**TASK ITEM**
The full listing below should be repeated exactly.

[SUPPLIED MATERIAL Boundary: Start]

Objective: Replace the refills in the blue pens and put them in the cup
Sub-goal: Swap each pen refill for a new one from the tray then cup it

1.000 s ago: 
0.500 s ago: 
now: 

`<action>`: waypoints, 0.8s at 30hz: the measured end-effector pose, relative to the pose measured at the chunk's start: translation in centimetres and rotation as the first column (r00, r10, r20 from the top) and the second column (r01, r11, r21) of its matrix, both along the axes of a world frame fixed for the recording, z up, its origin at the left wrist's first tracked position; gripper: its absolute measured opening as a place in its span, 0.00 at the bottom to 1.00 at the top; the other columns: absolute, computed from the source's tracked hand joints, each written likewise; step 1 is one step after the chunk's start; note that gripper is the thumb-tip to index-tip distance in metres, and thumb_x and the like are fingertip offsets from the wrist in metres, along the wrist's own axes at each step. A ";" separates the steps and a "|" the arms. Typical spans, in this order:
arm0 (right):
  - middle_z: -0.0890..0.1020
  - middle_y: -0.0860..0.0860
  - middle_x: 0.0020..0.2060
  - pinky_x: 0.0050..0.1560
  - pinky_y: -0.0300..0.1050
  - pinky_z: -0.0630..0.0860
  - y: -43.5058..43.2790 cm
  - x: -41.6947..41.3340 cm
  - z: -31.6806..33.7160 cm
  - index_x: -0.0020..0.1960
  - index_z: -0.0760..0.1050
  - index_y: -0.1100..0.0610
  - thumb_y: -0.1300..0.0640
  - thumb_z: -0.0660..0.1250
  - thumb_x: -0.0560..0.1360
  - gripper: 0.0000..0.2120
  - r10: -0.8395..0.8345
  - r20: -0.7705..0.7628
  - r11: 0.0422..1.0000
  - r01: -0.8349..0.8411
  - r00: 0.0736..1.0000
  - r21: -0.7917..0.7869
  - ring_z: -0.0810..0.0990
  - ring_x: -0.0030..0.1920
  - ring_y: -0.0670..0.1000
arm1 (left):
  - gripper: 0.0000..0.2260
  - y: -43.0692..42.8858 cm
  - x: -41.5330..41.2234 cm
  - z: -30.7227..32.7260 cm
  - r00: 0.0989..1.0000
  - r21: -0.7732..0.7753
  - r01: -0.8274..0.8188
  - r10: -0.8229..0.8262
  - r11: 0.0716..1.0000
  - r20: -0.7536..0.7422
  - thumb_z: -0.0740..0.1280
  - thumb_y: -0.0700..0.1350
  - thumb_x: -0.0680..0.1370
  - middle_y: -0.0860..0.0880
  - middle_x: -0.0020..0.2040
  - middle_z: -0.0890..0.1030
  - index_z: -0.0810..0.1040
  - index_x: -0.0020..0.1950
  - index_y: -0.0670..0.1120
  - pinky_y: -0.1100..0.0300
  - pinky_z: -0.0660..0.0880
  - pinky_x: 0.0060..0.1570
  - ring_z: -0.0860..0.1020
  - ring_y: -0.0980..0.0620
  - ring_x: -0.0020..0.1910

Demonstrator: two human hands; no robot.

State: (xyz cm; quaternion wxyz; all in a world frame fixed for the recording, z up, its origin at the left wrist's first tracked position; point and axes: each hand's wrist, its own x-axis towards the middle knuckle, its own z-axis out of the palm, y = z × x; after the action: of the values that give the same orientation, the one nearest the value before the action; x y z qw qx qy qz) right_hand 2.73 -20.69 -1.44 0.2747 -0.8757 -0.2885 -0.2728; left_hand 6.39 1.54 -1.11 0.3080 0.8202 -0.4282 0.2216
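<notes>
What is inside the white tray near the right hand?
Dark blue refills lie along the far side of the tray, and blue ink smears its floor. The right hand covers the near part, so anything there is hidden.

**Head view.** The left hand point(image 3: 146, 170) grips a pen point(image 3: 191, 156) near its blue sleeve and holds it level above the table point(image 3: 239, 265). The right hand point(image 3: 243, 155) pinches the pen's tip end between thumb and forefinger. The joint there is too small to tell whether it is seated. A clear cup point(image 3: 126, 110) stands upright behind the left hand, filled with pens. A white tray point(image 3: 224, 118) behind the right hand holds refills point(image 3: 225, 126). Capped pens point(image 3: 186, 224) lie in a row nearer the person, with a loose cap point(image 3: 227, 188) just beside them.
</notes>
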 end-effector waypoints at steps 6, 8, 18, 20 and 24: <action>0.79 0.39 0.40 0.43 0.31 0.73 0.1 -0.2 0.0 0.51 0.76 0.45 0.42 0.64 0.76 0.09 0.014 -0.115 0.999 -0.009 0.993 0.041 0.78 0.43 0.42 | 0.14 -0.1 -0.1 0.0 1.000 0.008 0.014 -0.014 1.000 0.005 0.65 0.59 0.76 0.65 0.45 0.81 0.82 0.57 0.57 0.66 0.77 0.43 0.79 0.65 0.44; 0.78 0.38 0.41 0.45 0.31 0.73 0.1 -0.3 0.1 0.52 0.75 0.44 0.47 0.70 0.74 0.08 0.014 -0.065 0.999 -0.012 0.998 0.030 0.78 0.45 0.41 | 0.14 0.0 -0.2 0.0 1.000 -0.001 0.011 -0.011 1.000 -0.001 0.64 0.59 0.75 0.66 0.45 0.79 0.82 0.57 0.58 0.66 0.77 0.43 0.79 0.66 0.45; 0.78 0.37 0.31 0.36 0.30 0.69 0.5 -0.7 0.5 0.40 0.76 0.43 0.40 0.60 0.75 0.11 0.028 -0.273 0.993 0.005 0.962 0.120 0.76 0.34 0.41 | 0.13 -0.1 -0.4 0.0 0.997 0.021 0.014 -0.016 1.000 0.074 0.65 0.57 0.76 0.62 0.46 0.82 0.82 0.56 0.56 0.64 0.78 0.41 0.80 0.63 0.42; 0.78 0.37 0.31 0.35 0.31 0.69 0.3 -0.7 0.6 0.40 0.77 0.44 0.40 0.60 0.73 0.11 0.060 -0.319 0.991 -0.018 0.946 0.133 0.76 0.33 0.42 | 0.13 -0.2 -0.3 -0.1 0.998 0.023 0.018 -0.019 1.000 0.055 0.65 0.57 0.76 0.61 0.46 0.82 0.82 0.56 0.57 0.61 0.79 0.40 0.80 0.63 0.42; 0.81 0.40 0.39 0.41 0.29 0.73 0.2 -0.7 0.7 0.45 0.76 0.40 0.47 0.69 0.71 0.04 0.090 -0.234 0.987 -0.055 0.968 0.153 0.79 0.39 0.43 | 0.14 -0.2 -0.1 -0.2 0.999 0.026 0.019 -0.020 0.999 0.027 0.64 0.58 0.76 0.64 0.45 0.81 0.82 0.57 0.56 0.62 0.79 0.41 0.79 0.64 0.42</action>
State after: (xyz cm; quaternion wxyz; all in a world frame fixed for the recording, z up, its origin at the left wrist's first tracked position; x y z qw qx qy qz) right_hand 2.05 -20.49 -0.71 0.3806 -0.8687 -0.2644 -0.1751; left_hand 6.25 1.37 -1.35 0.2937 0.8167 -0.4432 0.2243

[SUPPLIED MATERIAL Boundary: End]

**EXERCISE RESULT**
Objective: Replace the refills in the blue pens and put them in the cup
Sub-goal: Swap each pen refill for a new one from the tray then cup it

1.000 s ago: 
0.500 s ago: 
now: 

`<action>`: waypoints, 0.8s at 30hz: the measured end-effector pose, relative to the pose measured at the chunk's start: translation in centimetres and rotation as the first column (r00, r10, r20 from the top) and the second column (r01, r11, r21) of its matrix, both along the axes of a world frame fixed for the recording, z up, its origin at the left wrist's first tracked position; gripper: its absolute measured opening as a place in its span, 0.00 at the bottom to 1.00 at the top; the other columns: absolute, computed from the source's tracked hand joints, each written likewise; step 1 is one step after the chunk's start; note that gripper is the thumb-tip to index-tip distance in metres, and thumb_x and the like are fingertip offsets from the wrist in metres, along the wrist's own axes at each step. A ";" separates the steps and a "|" the arms. Typical spans, in this order:
arm0 (right):
  - middle_z: -0.0890..0.1020
  - middle_y: -0.0860..0.0860
  - middle_x: 0.0020..0.2060
  - pinky_x: 0.0050..0.1560
  - pinky_y: -0.0300..0.1050
  - pinky_z: -0.0630..0.0860
  - y: -43.5058..43.2790 cm
  - x: -41.6947..41.3340 cm
  - z: -31.6806..33.7160 cm
  - index_x: -0.0020..0.1960
  - index_z: -0.0760..0.1050
  - index_y: -0.1100..0.0610
  - thumb_y: -0.1300..0.0640
  - thumb_z: -0.0660..0.1250
  - thumb_x: -0.0560..0.1360
  - gripper: 0.0000..0.2120
  - r10: -0.8395..0.8345
  - r20: -0.7705..0.7628
  - r11: 0.0422..1.0000
  - r01: -0.8349..0.8411
  - r00: 0.0736..1.0000
  - r21: -0.7917..0.7869
  - ring_z: -0.0810..0.0990
  - ring_x: -0.0030..0.1920
  - ring_y: -0.0670..0.1000
arm1 (left):
  - gripper: 0.0000..0.2260
  - y: -43.0692..42.8858 cm
  - x: -41.5330..41.2234 cm
  - z: -30.7227..32.7260 cm
  - r00: 0.0989..1.0000
  - r21: -0.7732..0.7753
  - r01: -0.8274..0.8188
  - r10: -0.8229..0.8262
  - r11: 0.0716..1.0000
  - r20: -0.7536..0.7422
  - thumb_z: -0.0740..0.1280
  - thumb_y: -0.0700..0.1350
  - thumb_x: -0.0680..0.1370
  - middle_y: -0.0860..0.0880
  - middle_x: -0.0020..0.2040
  - middle_z: -0.0890..0.1030
  - index_z: -0.0810..0.1040
  - index_x: -0.0020..0.1950
  - index_y: -0.0670..0.1120
  - pinky_y: -0.1100..0.0300
  - pinky_z: -0.0660..0.0880
  - pinky_x: 0.0060..0.1570
  - ring_z: -0.0860..0.1020
  - ring_y: -0.0980..0.0620
  - ring_x: -0.0020..0.1910

Demonstrator: two human hands; no robot.

State: (xyz cm; quaternion wxyz; all in a world frame fixed for the recording, z up, its origin at the left wrist's first tracked position; point and axes: each hand's wrist, its own x-axis towards the middle knuckle, its own z-axis out of the palm, y = z × x; after the action: of the values that give the same orientation, the one nearest the value before the action; x y z qw qx qy qz) right_hand 2.73 -20.69 -1.44 0.2747 -0.8757 -0.2885 -0.2728; left_hand 6.39 1.54 -1.11 0.3080 0.8202 -0.4282 0.2216
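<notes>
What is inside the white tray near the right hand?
Dark blue refills lie along the far side of the tray, and blue ink smears its floor. The right hand covers the near part, so anything there is hidden.

**Head view.** The left hand point(image 3: 146, 170) grips a pen point(image 3: 191, 156) near its blue sleeve and holds it level above the table point(image 3: 239, 265). The right hand point(image 3: 243, 155) pinches the pen's tip end between thumb and forefinger. The joint there is too small to tell whether it is seated. A clear cup point(image 3: 126, 110) stands upright behind the left hand, filled with pens. A white tray point(image 3: 224, 118) behind the right hand holds refills point(image 3: 225, 126). Capped pens point(image 3: 186, 224) lie in a row nearer the person, with a loose cap point(image 3: 227, 188) just beside them.
</notes>
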 end-effector waypoints at steps 6, 8, 18, 20 and 24: <action>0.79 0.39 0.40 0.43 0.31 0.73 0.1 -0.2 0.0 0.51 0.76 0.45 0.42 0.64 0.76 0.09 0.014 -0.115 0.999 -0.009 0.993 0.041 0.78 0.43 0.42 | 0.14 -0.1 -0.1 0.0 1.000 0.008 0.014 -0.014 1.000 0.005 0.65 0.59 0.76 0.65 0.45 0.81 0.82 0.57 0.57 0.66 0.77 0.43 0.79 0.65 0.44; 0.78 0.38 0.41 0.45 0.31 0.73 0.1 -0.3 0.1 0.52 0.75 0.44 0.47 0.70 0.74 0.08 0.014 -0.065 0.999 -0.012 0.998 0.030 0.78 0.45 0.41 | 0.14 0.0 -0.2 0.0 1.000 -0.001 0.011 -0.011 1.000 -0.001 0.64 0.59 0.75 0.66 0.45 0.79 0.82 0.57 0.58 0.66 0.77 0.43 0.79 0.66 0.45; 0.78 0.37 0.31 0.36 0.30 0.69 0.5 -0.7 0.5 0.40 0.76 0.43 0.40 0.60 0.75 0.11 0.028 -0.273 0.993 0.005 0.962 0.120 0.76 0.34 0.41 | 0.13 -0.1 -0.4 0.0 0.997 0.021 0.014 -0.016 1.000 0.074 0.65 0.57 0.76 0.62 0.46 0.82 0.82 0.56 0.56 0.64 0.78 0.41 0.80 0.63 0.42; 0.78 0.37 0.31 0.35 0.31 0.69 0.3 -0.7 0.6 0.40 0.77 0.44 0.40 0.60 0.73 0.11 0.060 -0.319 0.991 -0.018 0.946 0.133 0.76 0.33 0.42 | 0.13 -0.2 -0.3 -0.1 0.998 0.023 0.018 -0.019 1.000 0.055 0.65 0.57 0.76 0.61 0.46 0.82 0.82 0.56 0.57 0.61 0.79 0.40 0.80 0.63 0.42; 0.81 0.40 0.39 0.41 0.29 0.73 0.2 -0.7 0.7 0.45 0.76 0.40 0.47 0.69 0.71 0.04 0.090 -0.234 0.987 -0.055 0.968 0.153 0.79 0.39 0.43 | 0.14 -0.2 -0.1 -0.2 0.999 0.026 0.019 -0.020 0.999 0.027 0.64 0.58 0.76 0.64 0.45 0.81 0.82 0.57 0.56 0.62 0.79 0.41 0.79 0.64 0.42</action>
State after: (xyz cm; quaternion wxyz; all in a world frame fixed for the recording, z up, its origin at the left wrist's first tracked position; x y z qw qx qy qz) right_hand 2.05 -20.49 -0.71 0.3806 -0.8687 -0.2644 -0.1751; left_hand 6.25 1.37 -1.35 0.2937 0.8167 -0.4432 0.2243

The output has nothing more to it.